The shooting of Harambe in the Cincinnati Zoo serves as a reminder of how strange a gorilla’s life is in captivity.
By Francie Diep
(Photo: Greg Wood/AFP/Getty Images)
Harambe, a western lowland gorilla, was shot and killed this weekend after a three-year-old boy fell into his enclosure at the Cincinnati Zoo. Prior to his death, Harambe had been pawing and dragging the boy around as a growing crowd of onlookers—including the child’s parents—watched in horror, NBC News reports. Zookeepers chose to fatally shoot Harambe rather than tranquilizing him out of a fear that the tranquilizer dart wouldn’t knock the 400-pound gorilla out immediately, and would provoke him to hurt the boy, Ed Hansen, CEO of the American Association of Zoo Keepers, told NBC. Barring such an accident, Harambe would have likely lived many more years in the Cincinnati Zoo. Captive gorillas can live past 50; Harambe was 17.
Harambe’s sudden death, precipitated by a rare accident, serves as a reminder of how strange a gorilla’s life is in captivity. Decades of research has found major differences in how captive gorillas spend their days compared to their counterparts in the wild. This doesn’t necessarily mean gorillas shouldn’t be kept in zoos at all; that’s another argument altogether. Zoo captivity can be beneficial to some species facing extinction, such as western lowland gorillas. But the research on gorillas’ zoo behaviors highlights just how different captivity is for these animals — and how clearly they notice.
Zoo gorillas act differently when there are lots of people visiting their exhibit.

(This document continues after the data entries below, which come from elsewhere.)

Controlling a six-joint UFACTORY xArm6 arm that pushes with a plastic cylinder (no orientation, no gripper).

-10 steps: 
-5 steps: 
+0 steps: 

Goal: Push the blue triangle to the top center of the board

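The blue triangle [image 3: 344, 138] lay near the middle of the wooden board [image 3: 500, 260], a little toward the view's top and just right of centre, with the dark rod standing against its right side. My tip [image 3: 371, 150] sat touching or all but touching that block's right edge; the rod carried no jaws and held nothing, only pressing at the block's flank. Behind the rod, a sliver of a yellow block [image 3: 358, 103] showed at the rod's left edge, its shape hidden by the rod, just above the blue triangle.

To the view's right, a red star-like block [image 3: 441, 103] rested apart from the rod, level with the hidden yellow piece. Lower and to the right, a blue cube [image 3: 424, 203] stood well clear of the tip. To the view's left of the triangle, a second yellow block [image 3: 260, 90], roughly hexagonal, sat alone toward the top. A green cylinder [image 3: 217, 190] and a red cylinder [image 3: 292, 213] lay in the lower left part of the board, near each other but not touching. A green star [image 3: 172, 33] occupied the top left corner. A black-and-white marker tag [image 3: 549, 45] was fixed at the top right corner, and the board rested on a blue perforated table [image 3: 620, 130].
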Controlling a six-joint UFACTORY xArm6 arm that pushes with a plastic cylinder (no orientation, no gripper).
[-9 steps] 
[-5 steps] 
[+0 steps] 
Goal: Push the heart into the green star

For starters, zoo-bound gorillas are known to eat their feces and regurgitated food. In the 1980s, about 65 percent of zookeepers reported that their gorillas regurgitated and re-ingested their food. One possible explanation for this: It could be a “response to elements of boredom, diet, stress, space restriction, or lack of control in the captive environment,” biologist Kristen Lukas wrote in a review in 1999.
Research has also found zoo gorillas act differently when there are lots of people visiting their exhibit. One 2005 study of the gorillas in a zoo in Ireland found that, on summer weekends — when an average of 1,300 people visited the zoo per day — the apes were more likely to groom themselves, to be aggressive toward one another, and to clench their teeth repetitively and rock back and forth. On winter weekdays, when 10 or fewer people would visit daily, they spent significantly more time resting. A 2011 study of another zoo’s gorillas found that, when it was busier and noisier in their enclosure, the apes were more likely to stare, posture, and charge at people.
There are ways to reduce these weird zoo behaviors, but the science is still uncertain and the strategies don’t work 100 percent of the time. The 2011 study found that privacy screens significantly cut down on gorillas’ propensity for posturing and charging at zoo-goers. More recently, researchers have looked at whether training gorillas to perform simple tasks, such as showing a zookeeper their shoulder or tongue, might help. The idea is that such training might be interesting and enriching for the gorillas. Small studies have been promising, but so-called positive reinforcement training hasn’t yet been rigorously evaluated for gorillas, researchers wrote just this month in the journal Animal Behavior and Cognition.
Perhaps this latest incident will serve as a catalyst for that work.